* **Brief**
Copy exactly the lines from the beginning of the data down to and including the line holding "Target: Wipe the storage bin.", without any pictures.

* **Data segment**
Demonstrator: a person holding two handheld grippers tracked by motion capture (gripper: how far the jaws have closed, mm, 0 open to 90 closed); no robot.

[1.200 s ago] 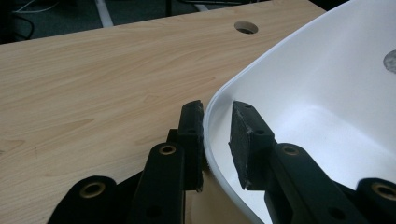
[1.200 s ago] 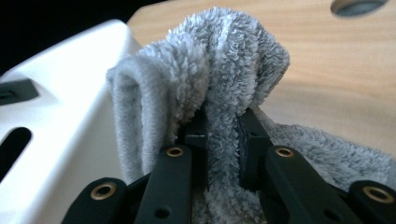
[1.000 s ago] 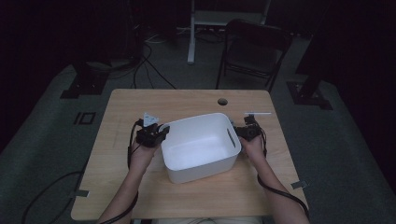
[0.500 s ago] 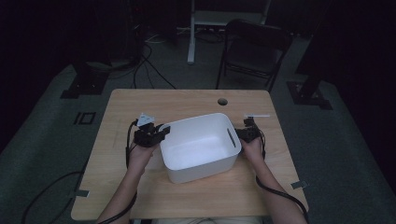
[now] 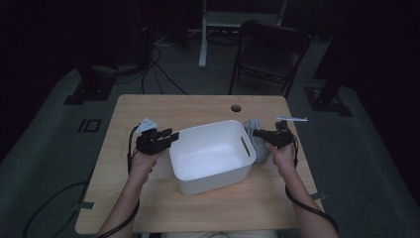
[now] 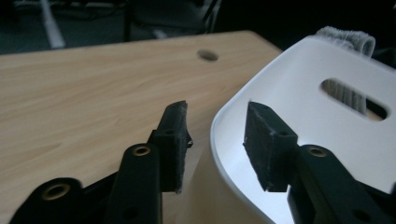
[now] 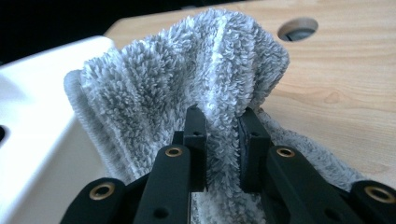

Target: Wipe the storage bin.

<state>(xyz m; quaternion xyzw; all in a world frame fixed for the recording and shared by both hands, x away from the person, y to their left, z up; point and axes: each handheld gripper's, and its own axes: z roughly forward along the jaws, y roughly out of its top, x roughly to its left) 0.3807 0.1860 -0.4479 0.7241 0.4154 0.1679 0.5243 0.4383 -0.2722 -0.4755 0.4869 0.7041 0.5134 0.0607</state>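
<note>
Bin (image 5: 213, 158) holds nothing; right tongs (image 7: 222, 122) pinch grey towel (image 7: 187, 74) beside it.

Dark folding chair (image 5: 270, 57) stands behind wooden table (image 5: 198, 106)

From above our side of the table (image 5: 148, 208) we look forward and down, far enough back to take in the whole top, a chair (image 5: 270, 52) and the floor beyond. The left gripper view sits low and close, looking along its jaws across the bin (image 6: 299, 93) rim toward the table's far edge. The right gripper view is closer still, pressed up to the towel (image 7: 187, 74). All three share the bin, the towel and the table's hole (image 5: 236, 107).
</note>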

* **Expected answer**
Demonstrator: a person holding two handheld grippers tracked by motion capture (gripper: how far the jaws have closed, mm, 0 open to 90 closed); no robot.

[1.200 s ago] 
[1.200 s ago] 
[1.000 s ago] 
[0.500 s ago] 
[now] 
[now] 
[now] 

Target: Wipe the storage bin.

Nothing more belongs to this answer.